Reporter: Dina Farisah | Editor: Sofyan Hidayat
JAKARTA. Harga timah terperosok dalam dua pekan terakhir. Namun data pertumbuhan produk domestik bruto (PDB) China yang positif berpotensi mengerek harga timah dalam jangka pendek. Harga juga bisa terangkat jika konflik geopolitik di Ukraina semakin memanas.
Mengutip Bloomberg, Jumat (18/7), harga timah kontrak pengiriman tiga bulan di London Metal Exchange (LME) berada di level US$ 22.100 per metrik ton. Harga turun 0,11% dibanding hari sebelumnya. Timah tergelincir 2,9% dalam dua pekan terakhir.

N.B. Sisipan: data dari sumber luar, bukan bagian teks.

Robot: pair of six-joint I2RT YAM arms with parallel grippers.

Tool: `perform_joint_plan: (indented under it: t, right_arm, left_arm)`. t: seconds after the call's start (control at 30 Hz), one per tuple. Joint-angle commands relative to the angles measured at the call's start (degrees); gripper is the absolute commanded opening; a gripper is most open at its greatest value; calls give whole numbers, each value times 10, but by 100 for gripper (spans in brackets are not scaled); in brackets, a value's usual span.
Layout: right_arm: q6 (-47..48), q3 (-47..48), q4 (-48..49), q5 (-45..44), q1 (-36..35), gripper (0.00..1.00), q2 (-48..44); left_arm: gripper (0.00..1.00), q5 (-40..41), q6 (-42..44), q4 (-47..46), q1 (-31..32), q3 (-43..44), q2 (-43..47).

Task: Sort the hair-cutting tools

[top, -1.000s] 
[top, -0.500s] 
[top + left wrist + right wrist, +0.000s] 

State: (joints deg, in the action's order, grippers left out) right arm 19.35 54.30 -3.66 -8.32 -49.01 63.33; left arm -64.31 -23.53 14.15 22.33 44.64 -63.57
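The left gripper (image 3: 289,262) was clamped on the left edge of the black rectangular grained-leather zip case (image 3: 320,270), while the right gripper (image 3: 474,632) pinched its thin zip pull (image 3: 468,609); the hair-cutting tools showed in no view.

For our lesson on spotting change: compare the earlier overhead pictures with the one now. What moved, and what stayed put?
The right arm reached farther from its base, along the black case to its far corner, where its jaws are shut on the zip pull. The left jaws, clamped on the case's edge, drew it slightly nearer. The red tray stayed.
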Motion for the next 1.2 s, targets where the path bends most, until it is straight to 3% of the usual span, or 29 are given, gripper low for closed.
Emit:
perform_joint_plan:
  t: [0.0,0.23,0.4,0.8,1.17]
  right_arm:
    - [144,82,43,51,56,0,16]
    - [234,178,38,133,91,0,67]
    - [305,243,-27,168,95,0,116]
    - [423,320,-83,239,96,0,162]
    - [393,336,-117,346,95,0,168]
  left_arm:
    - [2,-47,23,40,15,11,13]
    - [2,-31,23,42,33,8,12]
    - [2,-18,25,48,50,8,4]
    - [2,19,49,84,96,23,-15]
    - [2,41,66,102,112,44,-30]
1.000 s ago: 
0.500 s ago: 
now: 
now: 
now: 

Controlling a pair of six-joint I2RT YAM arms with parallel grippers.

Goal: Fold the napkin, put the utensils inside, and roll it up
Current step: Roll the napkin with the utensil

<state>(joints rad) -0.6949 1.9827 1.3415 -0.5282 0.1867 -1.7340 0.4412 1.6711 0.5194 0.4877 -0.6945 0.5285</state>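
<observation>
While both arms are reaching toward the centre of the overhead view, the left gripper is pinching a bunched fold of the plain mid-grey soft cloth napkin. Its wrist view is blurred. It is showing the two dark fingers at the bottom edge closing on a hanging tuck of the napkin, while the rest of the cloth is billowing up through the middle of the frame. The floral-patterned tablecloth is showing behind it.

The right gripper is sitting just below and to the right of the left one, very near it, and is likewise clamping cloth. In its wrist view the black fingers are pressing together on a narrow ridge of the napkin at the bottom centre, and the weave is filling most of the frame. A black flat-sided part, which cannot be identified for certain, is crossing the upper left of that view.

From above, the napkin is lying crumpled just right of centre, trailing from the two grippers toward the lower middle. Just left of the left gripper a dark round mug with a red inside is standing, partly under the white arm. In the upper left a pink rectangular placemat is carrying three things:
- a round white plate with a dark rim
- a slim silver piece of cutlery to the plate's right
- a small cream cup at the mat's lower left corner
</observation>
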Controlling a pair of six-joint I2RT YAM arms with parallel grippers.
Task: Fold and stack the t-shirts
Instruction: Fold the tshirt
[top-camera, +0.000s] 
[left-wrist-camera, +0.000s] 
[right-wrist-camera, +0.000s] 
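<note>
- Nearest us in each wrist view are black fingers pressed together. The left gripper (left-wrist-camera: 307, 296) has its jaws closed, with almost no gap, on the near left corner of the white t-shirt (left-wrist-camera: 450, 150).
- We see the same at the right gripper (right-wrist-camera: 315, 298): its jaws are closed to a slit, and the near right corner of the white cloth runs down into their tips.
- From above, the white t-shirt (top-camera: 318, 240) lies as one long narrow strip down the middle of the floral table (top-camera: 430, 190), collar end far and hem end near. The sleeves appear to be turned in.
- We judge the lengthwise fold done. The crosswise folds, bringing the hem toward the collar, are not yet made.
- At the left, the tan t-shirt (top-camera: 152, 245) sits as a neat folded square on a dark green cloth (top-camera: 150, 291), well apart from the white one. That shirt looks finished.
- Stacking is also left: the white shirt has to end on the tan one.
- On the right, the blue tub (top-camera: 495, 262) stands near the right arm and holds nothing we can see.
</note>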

Ibrahim, analis dan Direktur PT Equilibrium Komoditi Berjangka mengatakan, harga timah berpotensi naik terbatas dalam jangka pendek. PDB China kuartal II-2014 menunjukkan angka positif 7,5% atau lebih baik dari estimasi 7,4%. Ini memberikan sentimen positif bagi timah. Namun, efeknya hanya sementara. Secara jangka panjang, timah masih dibayangi tekanan yang berasal dari prediksi Goldman Sachs yang mengatakan bahwa kebutuhan terhadap komoditas akan melambat pada tahun 2015-2016. “Pertumbuhan ekonomi global diperkirakan masih akan mengalami perlambatan. Kondisi ini dikhawatirkan mengurangi permintaan terhadap komoditas, termasuk timah,” jelas Ibrahim.
Di sisi lain, lanjut Ibrahim, harga timah masih kesulitan naik karena stok di negara produsen seperti Indonesia masih cukup banyak. Berdasarkan Peraturan Menteri Perdagangan (Permendag) nomor 32, ekspor timah batangan diwajibkan melalui bursa. Nantinya, ekspor timah dalam bentuk lain atau soldier juga akan diwajibkan melalui bursa. Diperkirakan, stok semakin menumpuk pada kuartal IV-2014. Aturan ini bertujuan untuk menekan ekspor timah ilegal yang tidak jelas asal usulnya.
Meskipun masih dalam tren penurunan, harga timah bisa melambung apabila tensi geopolitik di Ukraina kembali mencuat. Setelah konflik sempat mereda, kabar terbaru, Amerika Serikat (AS) dan Uni Eropa akan menjatuhkan sanksi tambahan terhadap Rusia terkait penembakan pesawat Malaysia Airlines oleh pemberontak pro Rusia.
Namun, belum ada kepastian sanksi apa yang akan diberikan. Uni Eropa tampak berhati-hati dalam menjatuhkan sanksi. Sebab, Uni Eropa sangat bergantung pada Rusia sebagai pemasok komoditas. Apabila sanksi berkaitan dengan embargo, maka Rusia sebagai penghasil komoditas tidak dapat mengekspor nikel, tembaga, minyak mentah, timah dan gas. “Ketegangan geopolitik berpotensi menguatkan harga. Namun hal ini belum didukung secara teknikal,” imbuhnya.
Secara teknikal, pergerakan harga relatif downtrend. Hal itu ditunjukkan oleh bollinger band yang berada 70% di atas bollinger bawah. Moving average juga berada 70% di atas bollinger bawah. Baik bollinger band dan moving average memperlihatkan timah belum mampu menanjak.
Indikator lainnya yaitu moving average convergence divergence (MACD) berada 60% dengan pergerakan negatif. Stochastic berada 70% di area positif. Sementara relative strength index (RSI) berada 60% di zona positif. Tiga indikator menunjukkan pergerakan turun. Dan dua indikator lainnya mendukung kenaikan timah.
Ibrahim bilang harga timah masih dibayangi tekanan. Dalam sepekan ke depan, timah akan bergerak di kisaran US$ 22.000-US$ 22.180 per metrik ton.